Вот собственно и всё, о чем думал я, выходя от Фернана Легэ, только что подписавшего со мной «контракт» ассистента похоронных дел мастера. И вынужден был я признать, что все прошлое моё было тому поводом и, судя по всему, было все у меня, чтобы преуспеть.

Не помню как, но добрался я куда следовало: Ситэ, спальная часть города, вотчина каштанов, блок F, апартаменты 21. Я снимал угол на четвертом этаже одного из тех муниципальных, сдававшихся в наем домов, что были построены на месте и вместо бараков, во время войны дававших пристанище пленным немцам, а чуть погодя — итальянским и польским иммигрантам, работавшим на шахтах. Немцы — те расплачивались за свою неотступную, омраченную плодящим смерть безумием мечту об экспансии, рабочие же так и не поняли причин обрушившейся на них кары.

Что бы там ни было, ведь в нищете, как в нищете, но все они, лишенные глубинных, родных корней, а таковой была и наша семья, жили как в фаланстере — общим, одним на всех, достоянием была надежда на лучшие времена, наступившие далеко не у каждого.

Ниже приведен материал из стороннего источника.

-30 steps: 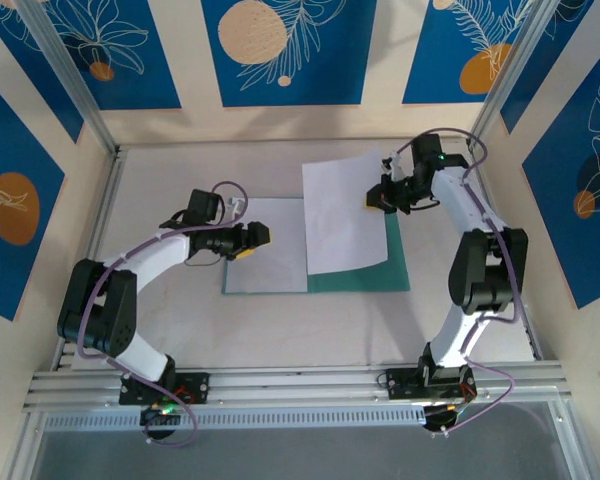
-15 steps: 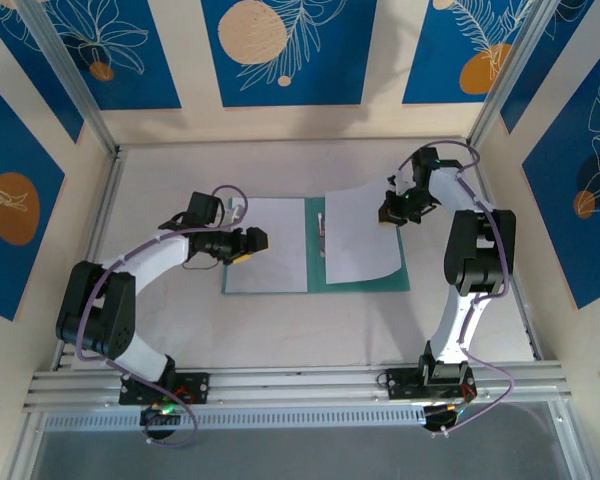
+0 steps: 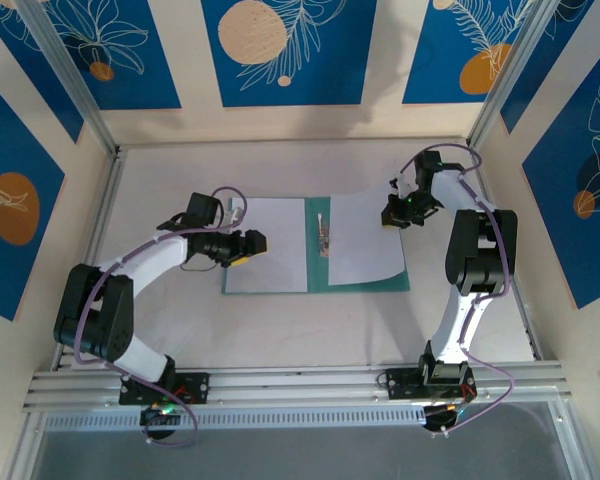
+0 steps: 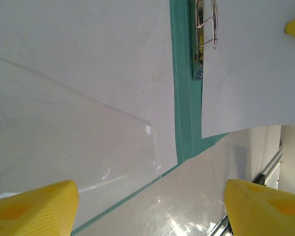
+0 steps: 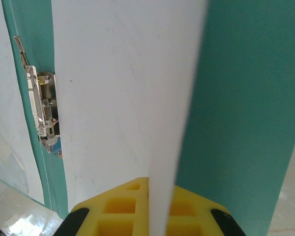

Теперь, пролетарии имеют прочный кров над головой. Только вот, создававшие его архитекторы вряд ли могут претендовать на звание «радетелей неимущих», что явствует из вида сгрудившихся блочных коробок, выкрашенных к тому же в один и тот же грязно-оливковый, дополняющий убожество их эстетики цвет. А в противовес грубости внешних стен, разделяющие апартаменты внутренние перегородки сооружены видимо из папиросной бумаги — даже думать здесь нужно с предосторожностью, когда спит сосед, ну, а если вам придётся маковку почесать, тут уж возмущается всё сообщество.

В новом этом загоне вновь обманутый бедняк мстил, он повсюду рисовал, на фасадах, в подъездах, на стенах лифтов. Порой, «сытость его всем этим по горло» приобретала вполне осязаемую форму дряблой, смрадной кучи прямо на ступенях общей лестницы. В конце концов веревочка свилась, порочный круг замкнулся — никто, кроме тех, кому делать это доводилось вынужденно, не осмеливался совать свой нос в Ситэ. Кто послабее, подыскал себе место на стороне, дабы не увязнуть в какой-либо скверной истории, или же явно не божественного толка комедии, в которой Господь заруливает в кювет, а смерть кружит в ослепительно ярком танце, перед тем как увлечь за собой на край неба и пригвоздить там к позорному столбу, под невыносимо палящим солнцем. И всякого тут всяк боится. И исцарапаны здесь стены, на которых один тайком изобразил надежду, другой взбунтовался и выплеснул всю свою ненависть в изобилие умственного уродства — не признающего ни стыда, ни совести граффити. Кончилось тем, что о Ситэ стали говорить, как о гетто.